Finding Digital Balance

During a reunion this summer, members of my father’s side of the family sorted through dozens of boxes and sleeves of slides taken by my grandfather. While we didn’t want most of them — and in some slides didn’t know any of the people pictured — it was hard to throw away these tangible reminders of members of older generations who are no longer physically with us.

How can we use digital technology without it becoming an obstacle in our relationships with God and with each other?

I took some of the slides with me, planning to digitize them so that our family can share and enjoy the photos without keeping the physical objects. That seemed much easier than getting rid of the slides once and for all. Yet as I considered how and when to create the digital files, I pondered whether converting items such as photos into electronic form is merely a different way of accumulating stuff.

There are key differences, to be sure. Keeping digital files occupies little space. Disposing of them does not require trips to the thrift store or space in landfills.

Yet, it takes time to sort through digital files as surely as it does with physical ones. Creating and sharing more files can also distract from the people and places around us. We can be so busy preserving what is happening or communicating with others who are not present that we forget to fully pay attention to what our senses and emotions are telling us.

Digging into the issues of clutter and true frugality, Katie Funk Wiebe, a Mennonite Brethren author, wrote that discipleship means “releasing ourselves from our love affair with the clutter in our lives that keeps us from serving God wholeheartedly. The frugal Christian is one whose outward lifestyle is built on the inner reality of being a child of the kingdom.”

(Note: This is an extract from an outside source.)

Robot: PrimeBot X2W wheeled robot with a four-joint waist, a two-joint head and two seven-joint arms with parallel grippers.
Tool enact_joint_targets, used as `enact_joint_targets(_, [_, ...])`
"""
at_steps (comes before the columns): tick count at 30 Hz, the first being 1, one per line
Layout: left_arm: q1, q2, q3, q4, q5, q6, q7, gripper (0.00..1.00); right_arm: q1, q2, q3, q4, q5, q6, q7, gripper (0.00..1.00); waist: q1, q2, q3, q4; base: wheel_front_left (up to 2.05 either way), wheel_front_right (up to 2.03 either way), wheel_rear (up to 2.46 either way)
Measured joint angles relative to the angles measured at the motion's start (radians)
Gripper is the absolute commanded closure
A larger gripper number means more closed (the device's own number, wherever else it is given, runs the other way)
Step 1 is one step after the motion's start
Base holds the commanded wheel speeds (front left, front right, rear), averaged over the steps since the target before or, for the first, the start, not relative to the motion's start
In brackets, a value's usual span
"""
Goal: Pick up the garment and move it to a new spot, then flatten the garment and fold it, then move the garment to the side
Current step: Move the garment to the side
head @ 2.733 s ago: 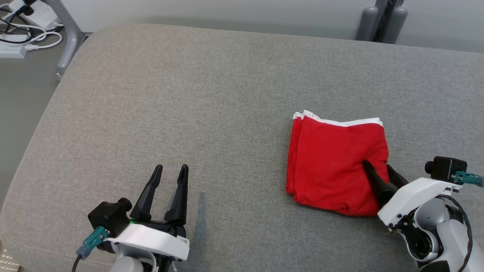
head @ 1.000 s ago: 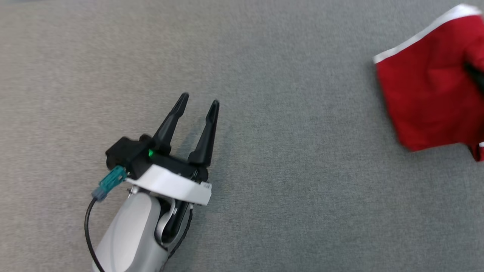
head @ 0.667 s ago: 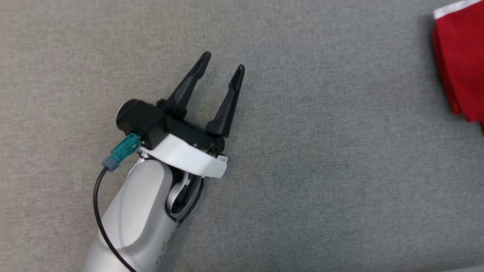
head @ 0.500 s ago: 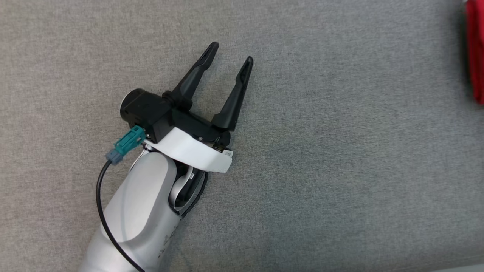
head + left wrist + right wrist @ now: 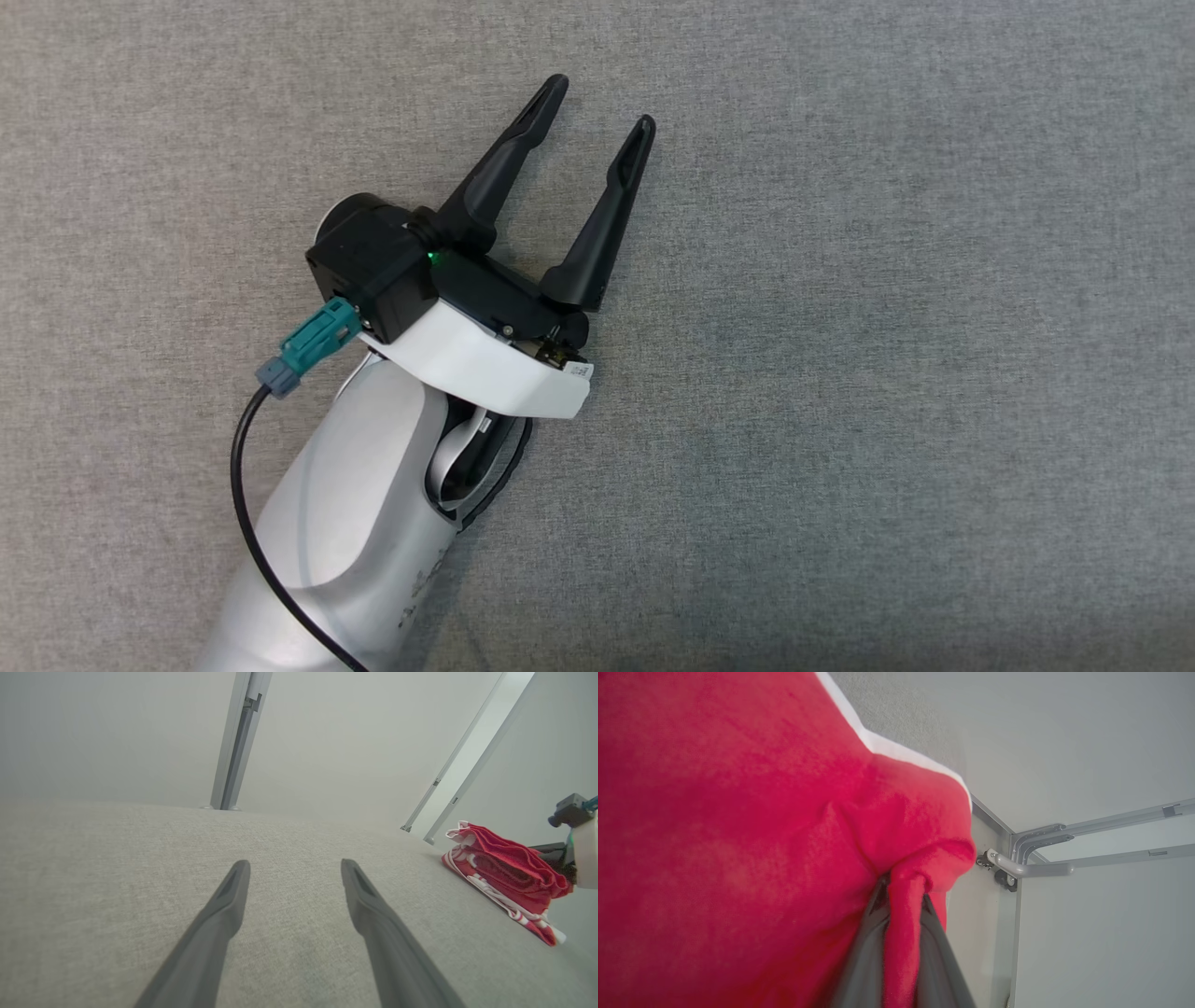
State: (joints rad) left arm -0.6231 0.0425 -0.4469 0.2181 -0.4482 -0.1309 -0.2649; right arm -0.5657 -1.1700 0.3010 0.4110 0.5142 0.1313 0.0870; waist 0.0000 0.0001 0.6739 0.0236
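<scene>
The garment (image 5: 507,877) is a folded red cloth with white trim; in the left wrist view it lies at the far right of the grey cushion. Close up in the right wrist view, the red garment (image 5: 738,835) covers most of the picture, and my right gripper (image 5: 903,891) is shut on a pinched fold of it. Part of that right gripper's body (image 5: 577,847) shows behind the cloth in the left wrist view. My left gripper (image 5: 602,107) hovers over bare grey fabric, open, nothing between its fingers (image 5: 233,891).
The grey upholstered surface (image 5: 887,327) stretches all around my left arm (image 5: 355,523). Beyond its far edge stand pale walls and metal frame posts (image 5: 238,742). A grey metal frame corner (image 5: 1031,858) shows past the cloth.
The head camera has turned left, so the red garment slid out of its right edge. My left gripper stays open; the right stays shut on the cloth.
</scene>
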Motion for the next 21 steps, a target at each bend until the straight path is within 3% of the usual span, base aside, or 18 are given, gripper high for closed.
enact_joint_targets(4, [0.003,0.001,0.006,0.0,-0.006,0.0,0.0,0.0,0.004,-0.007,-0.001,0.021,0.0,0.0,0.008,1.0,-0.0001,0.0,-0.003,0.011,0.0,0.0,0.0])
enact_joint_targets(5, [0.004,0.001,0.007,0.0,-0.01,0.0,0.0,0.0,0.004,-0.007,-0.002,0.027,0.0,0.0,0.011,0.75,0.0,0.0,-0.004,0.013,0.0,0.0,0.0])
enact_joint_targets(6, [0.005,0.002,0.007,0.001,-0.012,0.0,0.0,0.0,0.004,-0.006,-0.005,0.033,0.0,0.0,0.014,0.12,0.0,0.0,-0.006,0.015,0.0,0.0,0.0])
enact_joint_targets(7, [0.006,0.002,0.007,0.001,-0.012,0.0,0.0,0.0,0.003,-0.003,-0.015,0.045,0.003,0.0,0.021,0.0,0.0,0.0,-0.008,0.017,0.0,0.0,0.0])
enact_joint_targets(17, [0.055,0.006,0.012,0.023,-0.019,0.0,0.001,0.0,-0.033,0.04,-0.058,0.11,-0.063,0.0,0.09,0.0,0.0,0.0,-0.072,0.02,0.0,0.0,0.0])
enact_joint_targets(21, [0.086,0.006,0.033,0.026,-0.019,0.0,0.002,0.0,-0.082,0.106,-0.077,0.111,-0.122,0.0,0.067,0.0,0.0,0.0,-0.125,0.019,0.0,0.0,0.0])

How can we use digital technology without it becoming an obstacle in our relationships with God and with each other?

There’s a period with any new development in which we are getting used to its presence in our lives. We can see this in people leaving their cell phone ringers on while in meetings, and picking up calls to say they can’t talk instead of turning their phones off at that point. Others look at devices instead of engaging in conversation. Dangerously, some talk or text while driving. Many of us have been guilty of these on at least a few occasions.

Yet most of us can likely also think of a time when these forms of technology were a source of joy. I recall the amazement of hearing my parents’ voices across an ocean and a continent in a call on Easter while doing a study-service term in Nazareth, Ethiopia.

More recently, it was a treasure to have Skype — through which it’s possible to talk with video over the Internet, for free — to say goodbye and “I love you” face-to-face with a friend who was dying.

We can find balance when we use technology to build and deepen relationships and preserve precious memories rather than as a way to avoid connection.

There are times when there is no substitute for having all senses in an encounter — as with nuzzling a new baby’s head or embracing a loved one after a separation.

As digital communication technology continues to advance, the basic quandary will remain of how to use it wisely.

We seek God’s kingdom first in our interactions by putting God’s creation above human inventions. We do this when we fully engage each other, God’s beloved creatures whom God has pronounced good.